To the Worship Team That I Encountered While On Vacation This Summer

By Jon Nicol

To the Worship Team That I Encountered While On Vacation This Summer

First, thanks. You really did well. I felt your hearts were in the right place as well as your talents. Second, even though you are all fairly young, you led with maturity and worked to connect with a crowd that was older than you.

But can I shoot straight with you about one big issue? It’s your song choices. Let’s start with your opening song:

No one knew it.

That would’ve been OK, but you invited us to stand. Which means we assume we’re suppose to sing along.

Only, no one knew the song (did I mention that already?).

Had you just opened the service with that song and let us listen, it might’ve been a better experience all around. We wouldn’t have stood there like screen zombies and you might not have been tempted to judged us to be people who don’t feel the moving of Holy Spirit.

Then there was the closing song. How can I put this?

No one knew it.

Which is OK. It fit the theme of the message and it was fun to listen to. But again, you invited us to stand. Don’t be afraid to let people just sit, listen and take a song in. Sometimes reflecting is more effective than fumbling.

My wife and I were invited to hang out with some friends last night. They had some other friends over that my wife and I didn’t know. But guess who greeted me at the door? My friend. And guess who introduced me to the people I didn’t know? My friend. And at the end of the night, who walked us to our car? My friend.

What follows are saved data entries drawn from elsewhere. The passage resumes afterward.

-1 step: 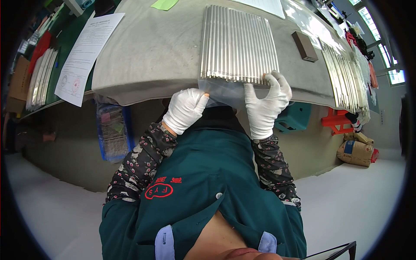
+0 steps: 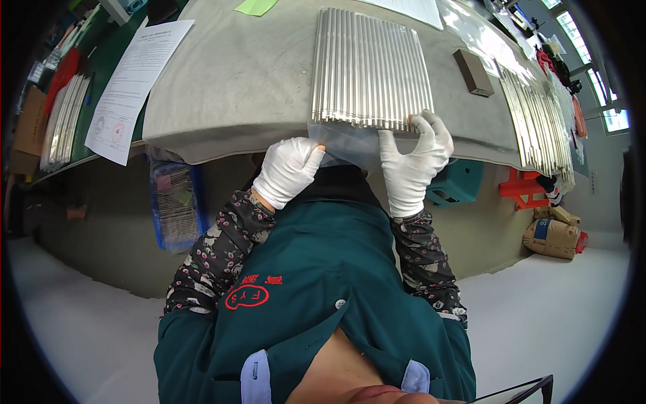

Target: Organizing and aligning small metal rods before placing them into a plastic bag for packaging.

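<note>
A flat row of several silvery metal tubes [image 2: 371, 71] lies side by side on the grey-covered table, near ends by its front edge. Clear plastic film [image 2: 346, 141], apparently a bag, hangs from those ends; I cannot tell how far it encloses the tubes. My left hand [image 2: 289, 172], in a white glove with bare fingertips showing, pinches the film's left edge between thumb and forefinger. At the row's near right corner, my right hand [image 2: 417, 158], also gloved, rests its thumb and fingertips against the tube ends. Its thumb and forefinger are spread apart.
A brown block [image 2: 473, 73] sits right of the row, with more silvery tubes [image 2: 535, 121] beyond it. A printed sheet [image 2: 138, 91] overhangs the table at left. Below stand a blue crate [image 2: 178, 205], a green stool [image 2: 457, 182] and a red stool [image 2: 521, 188].
</note>
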Action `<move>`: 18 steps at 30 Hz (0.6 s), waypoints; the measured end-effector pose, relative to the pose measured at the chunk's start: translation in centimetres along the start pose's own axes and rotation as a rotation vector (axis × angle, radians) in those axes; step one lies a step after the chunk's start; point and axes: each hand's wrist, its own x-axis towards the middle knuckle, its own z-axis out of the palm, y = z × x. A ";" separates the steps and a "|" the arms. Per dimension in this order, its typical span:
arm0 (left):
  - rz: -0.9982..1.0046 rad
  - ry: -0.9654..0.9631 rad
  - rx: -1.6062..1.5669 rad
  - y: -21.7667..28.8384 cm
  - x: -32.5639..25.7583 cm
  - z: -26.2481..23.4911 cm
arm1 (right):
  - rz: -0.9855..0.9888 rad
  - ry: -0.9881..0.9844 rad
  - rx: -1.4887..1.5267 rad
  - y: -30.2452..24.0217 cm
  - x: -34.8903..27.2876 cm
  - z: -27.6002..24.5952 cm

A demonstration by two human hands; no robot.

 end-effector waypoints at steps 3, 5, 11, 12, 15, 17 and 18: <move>-0.013 -0.010 0.035 0.1 0.0 -0.1 | 0.003 -0.013 -0.038 -0.7 -0.1 -0.1; -0.014 -0.010 0.029 0.0 0.0 -0.1 | 0.004 -0.013 -0.032 -0.7 0.0 0.0; -0.019 -0.008 0.021 0.1 0.0 -0.2 | -0.004 -0.014 -0.024 -0.8 0.2 0.1; -0.014 0.003 0.018 0.1 0.0 -0.2 | -0.003 -0.007 -0.017 -0.8 0.2 0.2; -0.030 -0.018 0.018 0.1 0.0 -0.2 | -0.016 -0.030 -0.017 -1.1 0.2 0.0; -0.024 0.000 0.016 0.2 0.0 -0.1 | -0.018 -0.027 -0.019 -1.1 0.2 0.1; -0.018 0.016 0.013 0.2 0.0 -0.1 | -0.018 -0.024 -0.022 -1.1 0.1 0.2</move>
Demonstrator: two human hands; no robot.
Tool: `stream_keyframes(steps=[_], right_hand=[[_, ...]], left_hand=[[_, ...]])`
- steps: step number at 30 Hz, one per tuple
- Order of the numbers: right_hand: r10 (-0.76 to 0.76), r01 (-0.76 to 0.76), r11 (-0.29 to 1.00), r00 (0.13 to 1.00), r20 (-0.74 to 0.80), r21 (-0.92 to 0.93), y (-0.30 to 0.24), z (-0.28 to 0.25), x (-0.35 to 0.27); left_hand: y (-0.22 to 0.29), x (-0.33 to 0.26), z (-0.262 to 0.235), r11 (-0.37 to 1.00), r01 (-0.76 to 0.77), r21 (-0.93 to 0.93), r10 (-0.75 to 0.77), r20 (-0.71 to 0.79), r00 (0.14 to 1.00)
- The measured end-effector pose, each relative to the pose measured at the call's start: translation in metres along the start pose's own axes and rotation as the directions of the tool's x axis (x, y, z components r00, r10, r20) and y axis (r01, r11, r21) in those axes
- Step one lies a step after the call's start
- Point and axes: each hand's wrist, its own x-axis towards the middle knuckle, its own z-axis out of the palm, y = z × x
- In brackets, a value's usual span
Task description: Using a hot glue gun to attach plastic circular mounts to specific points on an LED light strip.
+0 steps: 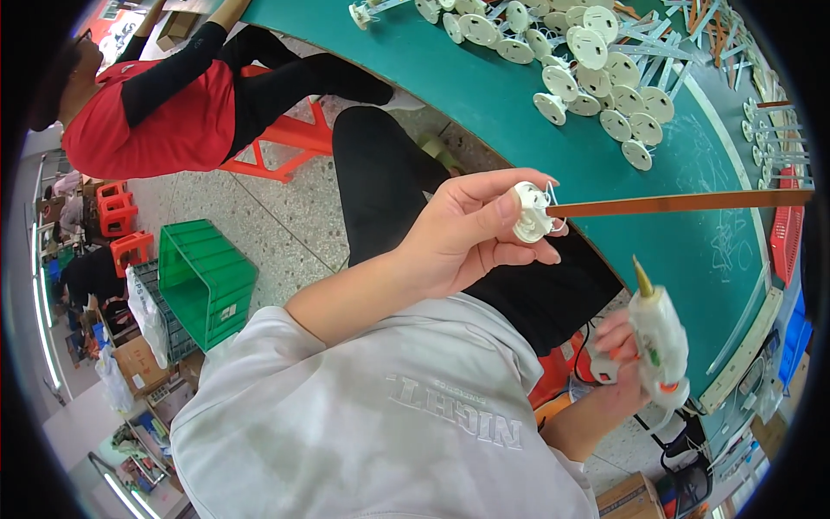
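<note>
While the left hand [471,233] pinches a small white disc part [530,213] with fingers closed on it, a thin brown stick [683,203] runs from the disc out over the green worktop [484,104]. Right hand [618,363] grips a white glue gun [659,337], nozzle up, off the worktop's near edge. More white discs [588,69] piled toward far edge.

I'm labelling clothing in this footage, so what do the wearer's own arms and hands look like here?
Both hands are bare: no gloves, rings or watch visible. The left hand comes from a forearm uncovered to the elbow, where a light grey sleeve is pushed up. The garment has pale raised lettering across the chest. The right hand shows orange-painted nails; its forearm is bare as far as seen.
</note>
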Motion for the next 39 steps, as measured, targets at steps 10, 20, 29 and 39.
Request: stream_keyframes(steps=[10, 20, 29, 39], right_hand=[[-0.049, 0.059, 0.959, 0.998, 0.042, -0.278, -0.003, 0.044, 0.004], [-0.041, 0.063, 0.956, 0.996, 0.082, -0.288, -0.002, 0.045, 0.007], [-0.023, 0.037, 0.951, 0.999, 0.046, -0.308, 0.001, 0.045, 0.006], [-0.045, 0.072, 0.929, 0.996, 0.081, -0.363, 0.001, 0.039, 0.004]], left_hand=[[-0.002, -0.009, 0.013, 0.940, -0.165, 0.298, 0.182, -0.029, 0.983], [-0.004, -0.011, 0.014, 0.810, -0.352, 0.468, 0.375, 0.046, 0.926], [-0.004, -0.011, 0.012, 0.739, -0.412, 0.533, 0.422, 0.111, 0.900], [-0.004, -0.009, 0.014, 0.724, -0.407, 0.557, 0.404, 0.136, 0.905]])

We liked the friends of our friends. We got to know them. But they weren’t the ones that set us at ease coming in and helped us exit feeling connected. My friend did that.

Familiar songs are like old friends welcoming us in. Connecting us to less familiar songs. Giving us confidence. Helping us engage. Making one last connection before we depart.

But you bookended the worship gathering with unfamiliar songs. Songs we didn’t know, didn’t feel connected with, but yet felt the pressure to attempt a sing-along. And I’m all for learning a new song. But you used the prime real estate of the service do so. It would have been great to have a familiar friend meet us at the door and later walk us out.

Now the rest of the songs were familiar and AWESOME. But a little too awesome.

Let me explain.

I don’t remember the order, but the line-up included Revelation Song, New Life’s Great I Am, Hillsong’s Hosanna and one I forget. But each song was a big mid-tempo anthem. Each one powerful and moving. Each an apex of worship expression.

And we climbed up and down four of those mountains.

By the middle of the third mid-tempo anthem, I was starting feel a little fatigued. When you kicked into the fourth one, I was looking for something to hold on to. (My wife had already sat down. But the morning sickness might’ve had something to do with that.)

If worship is a journey, you took us right to the Himalayas.

I don’t think we need some worship formula that prescribes two fast songs, a mid-tempo anthem, and a slow intimate song. But a little variety in our journey would have been nice.

It was just too much of a good thing. Like cheesecake or shrimp scampi. Ever had unfettered access to large quantities either one? The results are not good...

So those are my thoughts, dear Worship Team That I Encountered While On Vacation This Summer. Again, you did fantastic job of leading and your heart truly shined through. So take from this letter what resonates with you, and chuck the rest.

By the way, is anyone else hungry for shrimp scampi right now?


 

Questions: How do you use the “big” songs? What do you move people towards those? And how do you follow those up?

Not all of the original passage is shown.